The parents of the Hogwarts students returning home for the break were clustered, bewildered, outside of the brick wall between Platforms 9 and 10. Edward spotted some people he knew, including the Lupins (the parents of his son's best friend who he was quite fond of), the Blacks (Edward decided that he could avoid that confrontation-on a good day Walburga was unpleasant, on a bad day she resembled an enraged manticore) and the Pettigrews (he knew James was good friends with their boy though he did not know them well).

Ivy barreled through the crowd until she reached Mrs. Lupin.

"What's happening, Mary?" she whispered to her friend, glancing around the station. The muggles were openly gaping at them.

Mary Lupin shook her head, clutching her husband's arm with white knuckles. "I don't know. They say the barrier is closed off. Oh, I hope our kids are okay."

John Lupin patted her on the arm, seemingly at ease. "I'm sure they're fine, Mary."

Edward pinched the bridge of his nose; he could feel a migraine coming on.

Of course, John Lupin was utterly wrong. On the reverse side of the barrier, everything was absolutely not fine. As soon as he realized what was happening, James leapt into action, bellowing orders like a drill sergeant.

"Everyone back on the train! Drop everything and hurry, we need to get back!" James, Lily, and company spread out, herding the others back onto the Hogwarts Express. The students were pushing and shoving, trying to force their way back onto the train. In the effort to get to safety people were smashed against the red metal side by the insistent crowd.
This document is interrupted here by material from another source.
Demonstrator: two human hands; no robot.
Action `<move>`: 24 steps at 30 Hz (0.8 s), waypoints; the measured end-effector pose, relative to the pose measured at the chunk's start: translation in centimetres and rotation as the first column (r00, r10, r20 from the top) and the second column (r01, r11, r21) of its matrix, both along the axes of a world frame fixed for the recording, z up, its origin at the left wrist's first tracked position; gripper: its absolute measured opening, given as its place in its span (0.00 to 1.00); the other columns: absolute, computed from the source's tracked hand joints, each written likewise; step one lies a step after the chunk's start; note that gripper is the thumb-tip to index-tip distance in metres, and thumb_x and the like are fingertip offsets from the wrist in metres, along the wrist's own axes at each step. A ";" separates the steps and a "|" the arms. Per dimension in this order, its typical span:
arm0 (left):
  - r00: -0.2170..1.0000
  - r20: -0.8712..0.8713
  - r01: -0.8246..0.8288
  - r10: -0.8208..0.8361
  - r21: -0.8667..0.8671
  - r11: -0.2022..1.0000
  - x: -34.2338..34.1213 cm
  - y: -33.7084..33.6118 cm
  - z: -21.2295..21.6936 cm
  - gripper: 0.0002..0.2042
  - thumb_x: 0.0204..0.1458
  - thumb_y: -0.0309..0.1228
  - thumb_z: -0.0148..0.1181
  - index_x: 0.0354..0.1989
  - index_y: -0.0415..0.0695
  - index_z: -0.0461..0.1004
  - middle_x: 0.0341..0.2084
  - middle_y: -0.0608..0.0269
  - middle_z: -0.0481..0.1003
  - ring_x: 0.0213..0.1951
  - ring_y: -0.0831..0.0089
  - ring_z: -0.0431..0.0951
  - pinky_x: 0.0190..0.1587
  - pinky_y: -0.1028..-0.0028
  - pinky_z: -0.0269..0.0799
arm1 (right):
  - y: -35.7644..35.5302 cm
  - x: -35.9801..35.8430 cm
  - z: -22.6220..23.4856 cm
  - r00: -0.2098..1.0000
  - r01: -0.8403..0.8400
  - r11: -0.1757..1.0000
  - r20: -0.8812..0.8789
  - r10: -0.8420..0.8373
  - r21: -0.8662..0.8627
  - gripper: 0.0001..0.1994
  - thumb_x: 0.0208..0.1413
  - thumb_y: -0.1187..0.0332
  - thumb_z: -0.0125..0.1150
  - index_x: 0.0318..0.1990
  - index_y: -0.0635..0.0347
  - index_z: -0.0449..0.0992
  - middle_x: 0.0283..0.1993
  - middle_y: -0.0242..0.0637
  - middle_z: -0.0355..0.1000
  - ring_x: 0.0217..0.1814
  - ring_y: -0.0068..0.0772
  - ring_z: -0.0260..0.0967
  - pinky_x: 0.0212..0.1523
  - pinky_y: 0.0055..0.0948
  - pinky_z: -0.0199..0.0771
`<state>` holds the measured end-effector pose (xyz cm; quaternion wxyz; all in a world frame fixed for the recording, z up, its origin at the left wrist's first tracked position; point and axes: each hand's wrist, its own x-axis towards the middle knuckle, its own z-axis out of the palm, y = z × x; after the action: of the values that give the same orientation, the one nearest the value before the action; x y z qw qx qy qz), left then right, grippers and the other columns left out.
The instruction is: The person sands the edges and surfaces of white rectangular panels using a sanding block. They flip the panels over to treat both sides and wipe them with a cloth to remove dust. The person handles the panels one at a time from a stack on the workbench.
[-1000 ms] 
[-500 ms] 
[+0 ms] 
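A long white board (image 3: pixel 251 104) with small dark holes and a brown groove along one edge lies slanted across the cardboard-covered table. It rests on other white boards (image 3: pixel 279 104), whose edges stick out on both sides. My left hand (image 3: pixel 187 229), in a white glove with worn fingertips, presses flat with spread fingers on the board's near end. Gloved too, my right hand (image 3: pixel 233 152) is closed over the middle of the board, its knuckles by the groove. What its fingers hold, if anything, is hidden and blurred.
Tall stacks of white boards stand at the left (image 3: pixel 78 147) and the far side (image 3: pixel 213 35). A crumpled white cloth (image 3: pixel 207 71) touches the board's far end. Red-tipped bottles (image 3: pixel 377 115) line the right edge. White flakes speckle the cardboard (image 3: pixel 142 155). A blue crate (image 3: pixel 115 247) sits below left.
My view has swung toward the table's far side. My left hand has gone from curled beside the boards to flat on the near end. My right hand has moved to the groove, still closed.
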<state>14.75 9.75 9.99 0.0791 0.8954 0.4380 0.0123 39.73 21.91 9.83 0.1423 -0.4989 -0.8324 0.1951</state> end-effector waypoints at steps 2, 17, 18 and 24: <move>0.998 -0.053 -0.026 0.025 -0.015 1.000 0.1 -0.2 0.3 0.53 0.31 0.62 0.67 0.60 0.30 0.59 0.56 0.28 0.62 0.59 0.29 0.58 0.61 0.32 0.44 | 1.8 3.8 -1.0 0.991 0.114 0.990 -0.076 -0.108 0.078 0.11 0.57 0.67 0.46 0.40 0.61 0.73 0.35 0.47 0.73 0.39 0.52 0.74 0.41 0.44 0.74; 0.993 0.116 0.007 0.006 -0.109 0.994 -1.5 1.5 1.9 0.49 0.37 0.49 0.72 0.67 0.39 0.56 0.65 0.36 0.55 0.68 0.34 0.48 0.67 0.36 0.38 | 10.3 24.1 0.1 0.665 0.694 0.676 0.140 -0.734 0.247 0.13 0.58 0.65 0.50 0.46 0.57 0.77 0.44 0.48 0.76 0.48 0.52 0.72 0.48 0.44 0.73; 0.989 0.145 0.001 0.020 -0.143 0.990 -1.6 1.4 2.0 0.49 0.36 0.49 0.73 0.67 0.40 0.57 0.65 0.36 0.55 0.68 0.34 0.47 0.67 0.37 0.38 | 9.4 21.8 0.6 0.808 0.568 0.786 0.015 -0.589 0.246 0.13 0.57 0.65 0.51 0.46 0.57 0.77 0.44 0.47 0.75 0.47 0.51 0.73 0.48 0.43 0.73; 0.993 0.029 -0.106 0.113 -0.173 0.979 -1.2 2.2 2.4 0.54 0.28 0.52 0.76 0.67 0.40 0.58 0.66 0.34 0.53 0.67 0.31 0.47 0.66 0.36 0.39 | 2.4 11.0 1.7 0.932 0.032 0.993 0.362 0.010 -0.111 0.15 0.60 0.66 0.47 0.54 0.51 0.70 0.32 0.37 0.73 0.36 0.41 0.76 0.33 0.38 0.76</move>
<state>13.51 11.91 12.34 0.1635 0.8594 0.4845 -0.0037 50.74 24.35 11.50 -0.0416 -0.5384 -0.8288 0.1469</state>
Some of the older students had taken to dueling with the Deatheaters. Sirius heard one of them shrieking with unmitigated joy. It was a crazed manic cackle that was so familiar it was almost ingrained in his memory.

Bellatrix.

Bella, his cousin. Bella Black, nay, Lestrange. She had recently married and his mother, her Aunty Walburga, expected Bella and her spouse to produce lovely pureblood children. It made him want to retch.

He barreled through the crowd, heading straight for the laughter. Others tried to push him back to the train but he knocked them out of the way. Everything had a reddish aura and there was a curious ringing in his ear, liking from one of those muggle devices, one of those telly-things. Then he saw her: tall, statuesque, robed in black with her long plait dangling over her shoulder. Bellatrix ripped her mask off and threw it aside, grinning maliciously.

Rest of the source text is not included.